Un estado de confinamiento es intrínsecamente incompatible con una sociedad libre. Pero difícilmente podía preverse que fuera más bien una bendición como única vía de defensa ante el acoso de un enemigo implacable, que la experiencia ha ido transformando de episodio banal en castigo nocivo y letal. Por lo demás, la considerablemente laxa interpretación del carácter esencial de las actividades productivas hace que numerosas personas, a su pesar, hayan de incumplir dicha drástica medida, exponiéndose a un contagio que no es tan trivial como algunos, desde el desconocimiento y/o la irresponsabilidad, proclamaban. La heroica e imprescindible labor de algunos colectivos distinguidos no solo sirve para mantener el suministro de los bienes y servicios básicos sino, ante todo, para salvar vidas humanas.
La gente de mi generación vivimos nuestra infancia bajo la sombra de los años del hambre y los relatos de la guerra civil, y sufrimos el aguijón de la emigración de nuestros familiares más allegados, para comprobar luego que no nos esperaba un camino de rosas. Resignados a nuestra suerte, nos esforzamos día a día para salir adelante. No fue fácil. Siempre supimos que nadie vendría a regalarnos nada y que cualquier meta había que ganársela a pulso. Estábamos preparados para el sacrificio, pero nunca habíamos imaginado que nos tendríamos que enfrentar a un enemigo tan taimado, cruel y poderoso.
Aunque no hace mucho hemos sufrido, material y anímicamente, los efectos de la terrible pandemia financiera de 2007-2008, “and its aftermath”, no nos encontrábamos preparados para experimentar, ya en pleno siglo XXI, lo que, hasta ahora, simplemente habían sido imágenes lacerantes de epidemias o plagas terribles ancladas en los libros de historia, recreadas en pantallas de cine o narradas en novelas desgarradoras.
Como desgarradores son los textos bíblicos que nos relatan con prosa electrizante los padecimientos del pueblo egipcio, sobre el que fue recayendo, uno tras otro, de manera programada, una sucesión de azotes. Volver a las páginas del “Éxodo” nos permite rememorar aquellos tremendos episodios y, por qué no, también, como mero entretenimiento mental, trazar alguna comparación con el que nos toca vivir estos días lúgubres.

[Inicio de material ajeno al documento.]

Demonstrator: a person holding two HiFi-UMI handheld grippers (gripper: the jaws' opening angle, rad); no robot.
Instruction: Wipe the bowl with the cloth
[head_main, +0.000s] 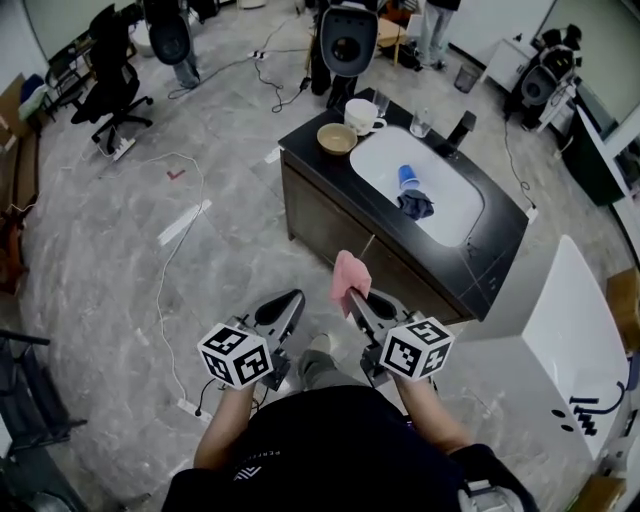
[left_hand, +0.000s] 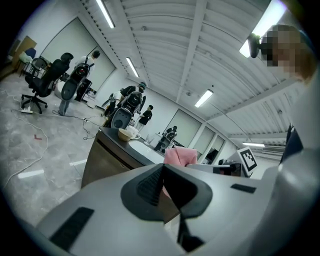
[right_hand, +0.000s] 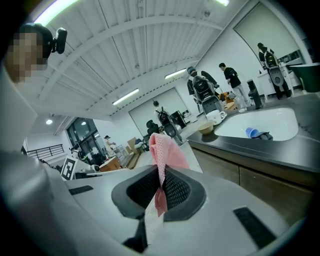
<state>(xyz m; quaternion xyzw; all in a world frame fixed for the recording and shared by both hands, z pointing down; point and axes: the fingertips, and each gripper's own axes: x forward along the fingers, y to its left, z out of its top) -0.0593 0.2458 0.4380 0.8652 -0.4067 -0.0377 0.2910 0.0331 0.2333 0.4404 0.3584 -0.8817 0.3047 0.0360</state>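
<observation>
Right gripper view: right gripper (right_hand: 160, 184) clenched on pink mesh cloth (right_hand: 164, 150); left gripper (left_hand: 164, 175) closed, empty. Risk: thin pinch may slip when rubbing the tan round bowl (head_main: 336, 138).

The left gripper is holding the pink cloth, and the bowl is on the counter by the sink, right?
No, the right gripper holds the pink cloth, as the right gripper view shows. The bowl is on the counter by the sink.

left hand-held gripper (head_main: 292, 300): jaws together, nothing between | right hand-held gripper (head_main: 357, 297): jaws pinched on cloth (head_main: 349, 273) | both low, side by side, pointing forward
</observation>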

Mucho, sin duda, debieron de sufrir los egipcios por mor del terco faraón, cuyo “corazón se [había] obstinado”. Pese a todo, la situación de entonces tenía algunas ventajas comparativas con la presente. Los castigos dependían exclusivamente de un poder absoluto, centralizado y omnímodo. En el otro lado, también una sola voluntad tenía la potestad de poner término a los escarmientos. Y, además, el proceso contaba con dos intermediarios autorizados, Moisés y Aarón, que, pese a ser mayores de ochenta años, manejaban información exacta y pronósticos que se cumplían a rajatabla.
En contraposición, en la guerra que ahora se libra en el mundo, las víctimas se enfrentan a un mortífero ejército dotado de infinitos escuadrones que, sin misericordia ni control, extienden el pavor por todo el orbe, aprovechándose de portadores inconscientes que ayudan a un enemigo implacable, caprichoso y letal. Y, además, la población hostigada no cuenta con portavoces tan acreditados como aquellos perseverantes hermanos octogenarios.
Finalmente, “cuando el faraón dejó marchar al pueblo, Dios no los guió por el camino de la tierra de los filisteos, aunque es el camino más corto, pues dijo: -No sea que, al verse atacado, el pueblo se arrepienta y se vuelva a Egipto”.
A veces, la línea recta no es el camino más corto entre dos puntos. Puede prescindirse de ella para tratar de alcanzar una meta. No puede, sin embargo, prescindirse de la rectitud. Sin embargo, hay personas a las que no se plantea este dilema. Nunca la han conocido.